PROMPT | The lines to copy are those in the listing below that contain the word "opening".

PROVIDED DATA |
============

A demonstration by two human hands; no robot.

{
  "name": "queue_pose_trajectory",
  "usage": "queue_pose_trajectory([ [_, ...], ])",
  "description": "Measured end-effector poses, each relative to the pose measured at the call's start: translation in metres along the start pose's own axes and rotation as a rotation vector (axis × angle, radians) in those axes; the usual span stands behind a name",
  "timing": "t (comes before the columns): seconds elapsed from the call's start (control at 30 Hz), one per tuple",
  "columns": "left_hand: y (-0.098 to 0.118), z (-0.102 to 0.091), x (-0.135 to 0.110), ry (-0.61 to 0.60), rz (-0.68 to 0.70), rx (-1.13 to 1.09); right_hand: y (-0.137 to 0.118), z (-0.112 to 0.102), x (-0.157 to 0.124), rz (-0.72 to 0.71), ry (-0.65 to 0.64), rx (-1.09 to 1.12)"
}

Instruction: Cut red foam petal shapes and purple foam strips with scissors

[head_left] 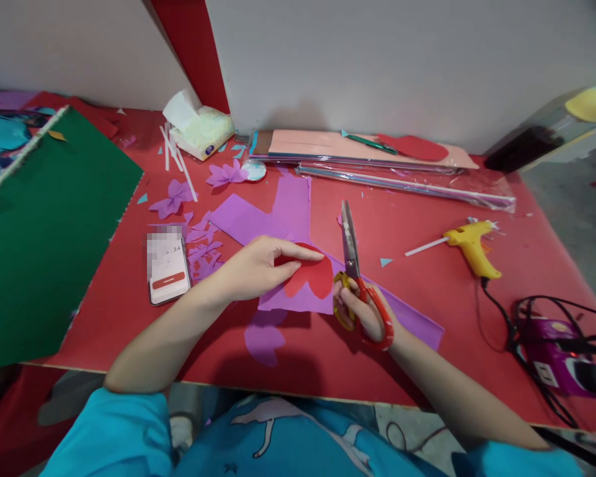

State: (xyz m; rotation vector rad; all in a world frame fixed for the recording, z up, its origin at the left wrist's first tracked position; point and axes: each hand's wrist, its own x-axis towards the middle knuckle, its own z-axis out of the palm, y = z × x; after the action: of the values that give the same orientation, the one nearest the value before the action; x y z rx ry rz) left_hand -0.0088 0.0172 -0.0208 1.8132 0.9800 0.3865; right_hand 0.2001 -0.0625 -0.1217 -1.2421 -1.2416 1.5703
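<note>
Nearby, at lower centre, the left hand (258, 268) pinches a red cut-out (314, 278) lying on purple paper (298, 301); just right, the right hand (366, 315) grips scissors (352, 262), blades together, pointing up. Farther out, a phone (167, 265) lies left and a glue gun (471, 246) right

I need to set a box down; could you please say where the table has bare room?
Bare table between the scissors and the glue gun, down to the near edge. Crowded: purple scraps by the phone, red cutout in the left hand.
</note>
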Motion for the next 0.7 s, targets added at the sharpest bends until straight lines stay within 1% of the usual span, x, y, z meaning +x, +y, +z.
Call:
queue_pose_trajectory([
  [0.1, -0.001, 0.008, 0.003, 0.010, 0.000, -0.030, -0.001, 0.006, 0.002, 0.019, -0.018, 0.166],
  [0.27, -0.004, 0.019, 0.007, 0.046, 0.022, -0.077, -0.015, 0.016, 0.005, 0.035, 0.100, 0.291],
  [0.43, -0.007, 0.029, 0.008, 0.056, 0.052, -0.123, -0.019, 0.018, 0.008, -0.027, 0.204, 0.248],
  [0.57, -0.010, 0.037, 0.009, 0.082, 0.065, -0.133, -0.015, 0.017, 0.011, -0.018, 0.297, 0.210],
  [0.7, -0.011, 0.042, 0.009, 0.082, 0.059, -0.124, -0.013, 0.014, 0.013, -0.037, 0.350, 0.183],
])
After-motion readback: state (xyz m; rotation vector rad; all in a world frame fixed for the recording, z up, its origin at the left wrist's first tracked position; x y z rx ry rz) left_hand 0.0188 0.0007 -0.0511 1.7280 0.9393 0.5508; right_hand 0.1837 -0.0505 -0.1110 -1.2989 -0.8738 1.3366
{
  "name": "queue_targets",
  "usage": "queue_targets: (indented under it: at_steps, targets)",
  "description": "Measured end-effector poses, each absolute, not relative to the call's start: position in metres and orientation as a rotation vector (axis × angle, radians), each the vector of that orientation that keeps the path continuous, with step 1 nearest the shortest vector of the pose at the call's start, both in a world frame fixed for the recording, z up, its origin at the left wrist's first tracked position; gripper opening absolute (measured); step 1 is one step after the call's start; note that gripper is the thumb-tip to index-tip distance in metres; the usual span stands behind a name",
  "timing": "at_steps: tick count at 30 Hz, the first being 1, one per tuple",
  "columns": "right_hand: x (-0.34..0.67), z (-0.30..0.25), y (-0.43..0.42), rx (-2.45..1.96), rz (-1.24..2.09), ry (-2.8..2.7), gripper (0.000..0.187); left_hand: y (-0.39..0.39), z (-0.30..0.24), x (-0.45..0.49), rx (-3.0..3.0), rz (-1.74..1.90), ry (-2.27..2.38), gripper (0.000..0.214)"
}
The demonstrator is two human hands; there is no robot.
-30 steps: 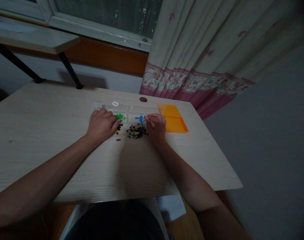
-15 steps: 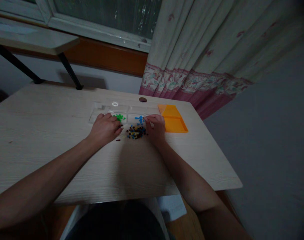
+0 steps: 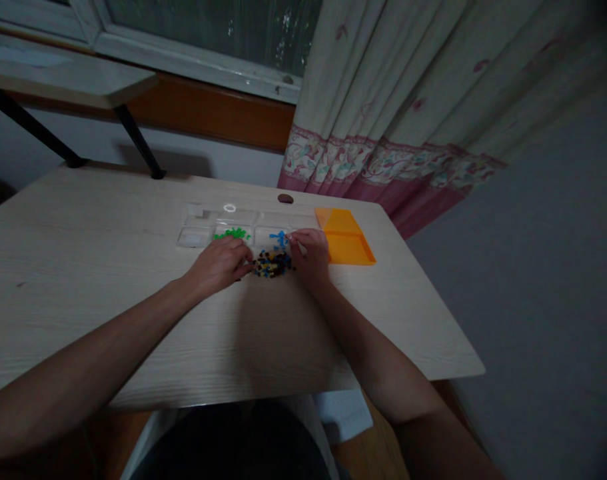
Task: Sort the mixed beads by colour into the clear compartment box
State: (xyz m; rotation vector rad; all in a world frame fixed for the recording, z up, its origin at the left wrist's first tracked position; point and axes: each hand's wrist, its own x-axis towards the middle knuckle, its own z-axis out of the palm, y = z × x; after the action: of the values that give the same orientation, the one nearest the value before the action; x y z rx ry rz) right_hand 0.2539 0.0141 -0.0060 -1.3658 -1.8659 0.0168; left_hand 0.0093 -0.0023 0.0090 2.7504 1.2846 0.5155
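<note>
A mixed pile of tiny black, blue and yellow building bricks (image 3: 272,265) lies on the table between my hands. My left hand (image 3: 222,262) is at the pile's left edge, its fingers curled and thumb drawn in; whatever is between the fingertips is too small to see. My right hand (image 3: 310,253) rests to the right of the pile, thumb and forefinger pinched beside the blue bricks (image 3: 280,239); what they pinch I cannot make out. Behind the pile stands a clear compartment tray (image 3: 256,223). Green bricks (image 3: 233,233) lie in one front compartment, the blue ones in another.
An orange tray (image 3: 350,248) stands to the right of the clear one. Behind them is a brown oval (image 3: 286,199) in the tabletop (image 3: 133,280). A raised shelf (image 3: 93,87) on black legs is at the back left, and a curtain (image 3: 383,133) hangs at the back right.
My left hand has moved right and slightly towards me, from the green bricks to the pile's edge, uncovering more of the green ones. The right hand has hardly moved.
</note>
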Motion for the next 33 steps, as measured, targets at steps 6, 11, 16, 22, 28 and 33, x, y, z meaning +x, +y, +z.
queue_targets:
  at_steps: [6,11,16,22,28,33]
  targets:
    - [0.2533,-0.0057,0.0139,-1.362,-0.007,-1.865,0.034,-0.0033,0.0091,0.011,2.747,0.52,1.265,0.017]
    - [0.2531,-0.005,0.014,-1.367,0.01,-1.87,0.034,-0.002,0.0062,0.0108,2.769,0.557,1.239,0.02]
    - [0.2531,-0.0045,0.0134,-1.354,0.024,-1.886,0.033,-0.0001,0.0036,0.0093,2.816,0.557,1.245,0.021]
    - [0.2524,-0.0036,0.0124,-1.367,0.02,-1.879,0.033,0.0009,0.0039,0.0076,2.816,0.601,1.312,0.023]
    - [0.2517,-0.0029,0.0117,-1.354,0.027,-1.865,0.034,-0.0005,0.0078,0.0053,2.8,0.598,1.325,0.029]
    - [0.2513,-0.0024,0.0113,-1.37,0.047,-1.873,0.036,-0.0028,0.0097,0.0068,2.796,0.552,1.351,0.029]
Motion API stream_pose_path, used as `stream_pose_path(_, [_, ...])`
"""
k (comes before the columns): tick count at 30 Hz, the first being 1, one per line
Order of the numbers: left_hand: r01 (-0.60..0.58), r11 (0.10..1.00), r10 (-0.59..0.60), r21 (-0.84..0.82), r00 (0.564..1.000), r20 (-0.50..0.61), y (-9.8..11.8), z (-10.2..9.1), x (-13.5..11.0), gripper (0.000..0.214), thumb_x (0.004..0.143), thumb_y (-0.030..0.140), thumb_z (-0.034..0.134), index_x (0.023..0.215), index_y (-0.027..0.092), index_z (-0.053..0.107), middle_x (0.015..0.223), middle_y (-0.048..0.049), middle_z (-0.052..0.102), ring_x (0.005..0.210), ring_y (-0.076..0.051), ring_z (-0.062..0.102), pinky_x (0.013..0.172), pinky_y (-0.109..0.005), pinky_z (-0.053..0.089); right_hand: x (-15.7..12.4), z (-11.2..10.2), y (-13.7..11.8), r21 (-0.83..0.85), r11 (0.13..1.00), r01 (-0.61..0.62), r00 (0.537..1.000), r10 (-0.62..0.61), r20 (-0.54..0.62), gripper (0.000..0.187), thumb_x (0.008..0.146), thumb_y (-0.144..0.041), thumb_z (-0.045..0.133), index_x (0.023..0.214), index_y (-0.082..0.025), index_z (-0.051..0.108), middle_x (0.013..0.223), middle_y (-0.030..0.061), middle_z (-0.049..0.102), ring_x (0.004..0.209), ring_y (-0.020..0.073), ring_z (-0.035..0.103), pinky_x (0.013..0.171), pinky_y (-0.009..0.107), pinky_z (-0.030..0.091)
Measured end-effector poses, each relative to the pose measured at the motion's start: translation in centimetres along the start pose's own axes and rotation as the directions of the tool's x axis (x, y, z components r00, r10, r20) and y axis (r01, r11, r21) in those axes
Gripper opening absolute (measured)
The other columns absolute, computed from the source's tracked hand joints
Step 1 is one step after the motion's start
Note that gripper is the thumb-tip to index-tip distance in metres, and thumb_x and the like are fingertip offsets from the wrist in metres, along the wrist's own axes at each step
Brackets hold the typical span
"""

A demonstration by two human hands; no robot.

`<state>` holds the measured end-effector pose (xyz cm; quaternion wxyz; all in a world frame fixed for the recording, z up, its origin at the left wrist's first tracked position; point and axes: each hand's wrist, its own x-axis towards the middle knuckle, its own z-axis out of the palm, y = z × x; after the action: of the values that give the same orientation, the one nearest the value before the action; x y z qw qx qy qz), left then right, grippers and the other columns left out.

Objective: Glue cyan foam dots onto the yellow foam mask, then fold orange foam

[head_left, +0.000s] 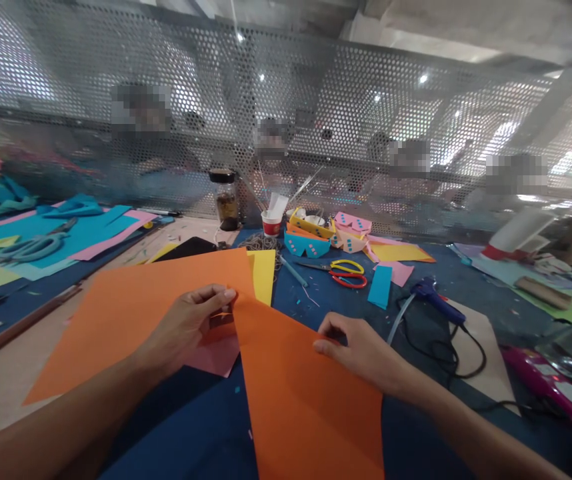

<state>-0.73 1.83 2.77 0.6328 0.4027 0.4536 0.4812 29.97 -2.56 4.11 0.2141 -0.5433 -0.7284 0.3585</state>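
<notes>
A large orange paper sheet lies folded over the blue table cover in front of me. My left hand pinches the fold near its top corner, fingers closed on the paper. My right hand presses and grips the sheet's right edge with curled fingers. A second part of the orange paper spreads out to the left under my left hand. A pink paper piece and a yellow sheet peek out from beneath.
Yellow and red scissors and paper glasses cut-outs lie beyond the sheet. A blue glue gun with a black cord rests at right. A jar and a cup stand by the perforated metal screen. Other people sit behind it.
</notes>
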Motion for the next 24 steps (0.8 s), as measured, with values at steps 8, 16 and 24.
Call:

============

ANSWER FOR THIS EXERCISE |
  "description": "Measured end-effector poses, each absolute, not relative to the call's start: position in metres and orientation as a rotation vector (axis × angle, radians), each the vector of that orientation that keeps the path continuous, with step 1 nearest the shortest vector of the pose at the call's start, both in a world frame fixed for the recording, z up, its origin at the left wrist's first tracked position; gripper opening absolute (measured); step 1 is one step after the call's start; note that gripper is the thumb-tip to index-tip distance in metres; the usual span stands behind a name",
Gripper opening absolute (measured)

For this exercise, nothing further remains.